**GOAL OF THE EXERCISE**. Of the lines below, copy those that hold the word "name".

**DATA BLOCK**.
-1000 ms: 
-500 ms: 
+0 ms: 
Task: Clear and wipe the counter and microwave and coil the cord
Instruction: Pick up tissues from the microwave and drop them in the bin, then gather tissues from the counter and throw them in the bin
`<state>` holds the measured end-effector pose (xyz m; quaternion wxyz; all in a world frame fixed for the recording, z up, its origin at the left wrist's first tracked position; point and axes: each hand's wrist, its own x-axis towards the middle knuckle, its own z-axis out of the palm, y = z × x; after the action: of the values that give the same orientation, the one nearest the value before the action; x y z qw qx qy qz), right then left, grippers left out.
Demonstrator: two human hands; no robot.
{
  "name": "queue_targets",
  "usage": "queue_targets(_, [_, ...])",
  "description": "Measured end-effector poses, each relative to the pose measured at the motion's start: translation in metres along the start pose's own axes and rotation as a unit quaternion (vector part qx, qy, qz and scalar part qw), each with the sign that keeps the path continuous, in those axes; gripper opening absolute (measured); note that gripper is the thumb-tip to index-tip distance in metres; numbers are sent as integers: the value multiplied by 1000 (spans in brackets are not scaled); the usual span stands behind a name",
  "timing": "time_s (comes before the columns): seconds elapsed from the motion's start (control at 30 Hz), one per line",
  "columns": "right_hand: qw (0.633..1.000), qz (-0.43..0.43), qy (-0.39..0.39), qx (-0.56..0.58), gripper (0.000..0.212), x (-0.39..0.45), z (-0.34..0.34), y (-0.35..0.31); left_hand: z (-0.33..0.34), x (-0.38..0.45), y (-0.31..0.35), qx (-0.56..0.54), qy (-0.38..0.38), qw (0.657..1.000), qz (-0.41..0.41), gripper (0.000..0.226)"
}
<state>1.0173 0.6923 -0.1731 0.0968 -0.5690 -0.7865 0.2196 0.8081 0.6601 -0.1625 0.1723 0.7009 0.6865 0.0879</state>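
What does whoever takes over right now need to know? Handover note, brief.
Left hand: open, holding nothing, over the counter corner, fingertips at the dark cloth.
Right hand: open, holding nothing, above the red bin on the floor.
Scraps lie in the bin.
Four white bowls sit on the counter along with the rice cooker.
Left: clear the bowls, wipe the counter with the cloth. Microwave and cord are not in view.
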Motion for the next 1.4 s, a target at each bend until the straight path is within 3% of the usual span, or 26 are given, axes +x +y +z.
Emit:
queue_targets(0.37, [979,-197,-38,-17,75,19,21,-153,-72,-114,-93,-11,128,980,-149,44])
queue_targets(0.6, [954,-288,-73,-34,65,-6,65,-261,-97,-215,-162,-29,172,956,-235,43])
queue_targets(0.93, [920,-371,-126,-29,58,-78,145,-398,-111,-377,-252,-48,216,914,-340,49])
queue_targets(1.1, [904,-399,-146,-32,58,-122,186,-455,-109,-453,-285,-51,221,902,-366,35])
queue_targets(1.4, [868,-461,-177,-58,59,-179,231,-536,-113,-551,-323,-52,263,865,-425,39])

**FINISHED EXERCISE**.
  "name": "queue_targets",
  "description": "Measured end-effector poses, each relative to the pose measured at the motion's start: translation in metres along the start pose's own axes and rotation as a unit quaternion (vector part qx, qy, qz and scalar part qw), each with the sign that keeps the path continuous, in those axes; gripper opening absolute (measured); note that gripper is the thumb-tip to index-tip distance in metres; numbers are sent as integers: the value multiplied by 1000 (spans in brackets are not scaled); the usual span stands behind a name",

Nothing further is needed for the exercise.